> _DATASET EXCERPT_
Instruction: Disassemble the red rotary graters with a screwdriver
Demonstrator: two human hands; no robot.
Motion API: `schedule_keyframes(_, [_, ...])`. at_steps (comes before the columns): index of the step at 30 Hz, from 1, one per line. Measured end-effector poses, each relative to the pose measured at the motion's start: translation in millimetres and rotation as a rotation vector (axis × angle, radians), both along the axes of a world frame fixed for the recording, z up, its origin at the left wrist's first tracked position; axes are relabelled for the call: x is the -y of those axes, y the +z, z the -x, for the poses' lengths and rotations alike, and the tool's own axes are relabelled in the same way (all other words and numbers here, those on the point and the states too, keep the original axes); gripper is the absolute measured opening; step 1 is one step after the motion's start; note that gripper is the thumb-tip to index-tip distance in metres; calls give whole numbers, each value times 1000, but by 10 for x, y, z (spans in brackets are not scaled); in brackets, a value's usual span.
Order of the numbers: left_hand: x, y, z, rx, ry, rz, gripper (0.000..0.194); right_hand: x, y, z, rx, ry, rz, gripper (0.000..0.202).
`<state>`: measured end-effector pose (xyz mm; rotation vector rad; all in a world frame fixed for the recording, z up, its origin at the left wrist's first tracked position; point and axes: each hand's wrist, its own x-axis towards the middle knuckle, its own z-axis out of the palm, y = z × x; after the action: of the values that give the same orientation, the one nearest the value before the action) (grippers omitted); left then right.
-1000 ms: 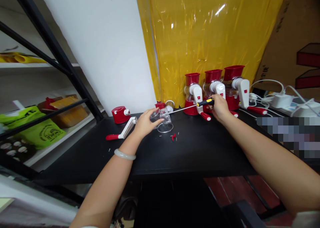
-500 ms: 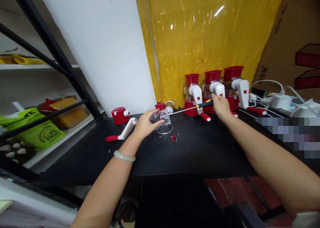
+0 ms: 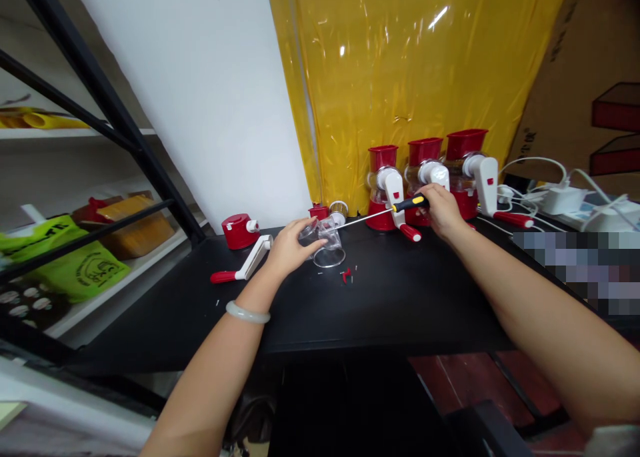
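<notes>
My left hand (image 3: 293,245) is closed around a clear plastic grater housing (image 3: 330,240), which rests on the black table with its round rim toward me. In my right hand (image 3: 440,210) is a screwdriver (image 3: 413,203) with a black and yellow handle. Its long shaft points left, and the tip reaches the clear housing; exactly what it touches is too small to tell. A small red part (image 3: 346,275) and several tiny screws lie in front of the housing. Behind it are a metal grater drum (image 3: 339,211) and a red piece (image 3: 319,211).
A red base (image 3: 241,231) and a white crank with a red handle (image 3: 253,258) lie at the left. Several assembled red rotary graters (image 3: 384,183) stand behind my right hand. White cables and adapters (image 3: 563,200) sit at the right. A shelf rack (image 3: 150,167) borders the left.
The fingers of my right hand have shifted on the screwdriver handle, which appears turned, showing more yellow. My left hand still holds the housing in nearly the same place.
</notes>
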<state>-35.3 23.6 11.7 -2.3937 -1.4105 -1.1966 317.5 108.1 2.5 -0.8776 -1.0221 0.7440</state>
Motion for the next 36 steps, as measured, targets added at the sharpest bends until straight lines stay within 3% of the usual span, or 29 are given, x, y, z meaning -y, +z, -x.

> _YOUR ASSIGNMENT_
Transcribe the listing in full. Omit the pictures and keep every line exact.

> _FINAL ANSWER_
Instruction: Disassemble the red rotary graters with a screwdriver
Demonstrator: two human hands; no robot.
Motion API: `schedule_keyframes(_, [_, ...])`. at_steps (comes before the columns): index of the step at 30 Hz, from 1, one per line. Measured end-effector poses, each relative to the pose measured at the motion's start: translation in millimetres and rotation as a rotation vector (axis × angle, radians), both along the axes of a world frame fixed for the recording, z up, its origin at the left wrist's first tracked position; axes are relabelled for the call: x is the -y of those axes, y the +z, z the -x, for the poses' lengths and rotations alike, and the tool's own axes are relabelled in the same way (all other words and numbers here, those on the point and the states too, keep the original axes); gripper is the absolute measured opening; step 1 is one step after the motion's start; note that gripper is the thumb-tip to index-tip distance in metres; calls give whole numbers, each value times 1000, but by 10 for x, y, z (spans in brackets are not scaled); in brackets, a value's usual span.
Order of the numbers: left_hand: x, y, z, rx, ry, rz, gripper (0.000..0.194); right_hand: x, y, z, rx, ry, rz, gripper (0.000..0.202).
`<state>`: measured end-effector pose (xyz mm; rotation vector rad; all in a world frame fixed for the recording, z up, its origin at the left wrist's first tracked position; point and axes: each hand's wrist, its own x-axis towards the middle knuckle, its own z-axis out of the palm, y = z × x; after the action: of the values that give the same orientation, the one nearest the value before the action) (grippers omitted); left then right.
-1000 ms: 
-500 ms: 
+0 ms: 
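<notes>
My left hand (image 3: 293,245) is closed around a clear plastic grater housing (image 3: 330,240), which rests on the black table with its round rim toward me. In my right hand (image 3: 440,210) is a screwdriver (image 3: 413,203) with a black and yellow handle. Its long shaft points left, and the tip reaches the clear housing; exactly what it touches is too small to tell. A small red part (image 3: 346,275) and several tiny screws lie in front of the housing. Behind it are a metal grater drum (image 3: 339,211) and a red piece (image 3: 319,211).
A red base (image 3: 241,231) and a white crank with a red handle (image 3: 253,258) lie at the left. Several assembled red rotary graters (image 3: 384,183) stand behind my right hand. White cables and adapters (image 3: 563,200) sit at the right. A shelf rack (image 3: 150,167) borders the left.
The fingers of my right hand have shifted on the screwdriver handle, which appears turned, showing more yellow. My left hand still holds the housing in nearly the same place.
</notes>
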<state>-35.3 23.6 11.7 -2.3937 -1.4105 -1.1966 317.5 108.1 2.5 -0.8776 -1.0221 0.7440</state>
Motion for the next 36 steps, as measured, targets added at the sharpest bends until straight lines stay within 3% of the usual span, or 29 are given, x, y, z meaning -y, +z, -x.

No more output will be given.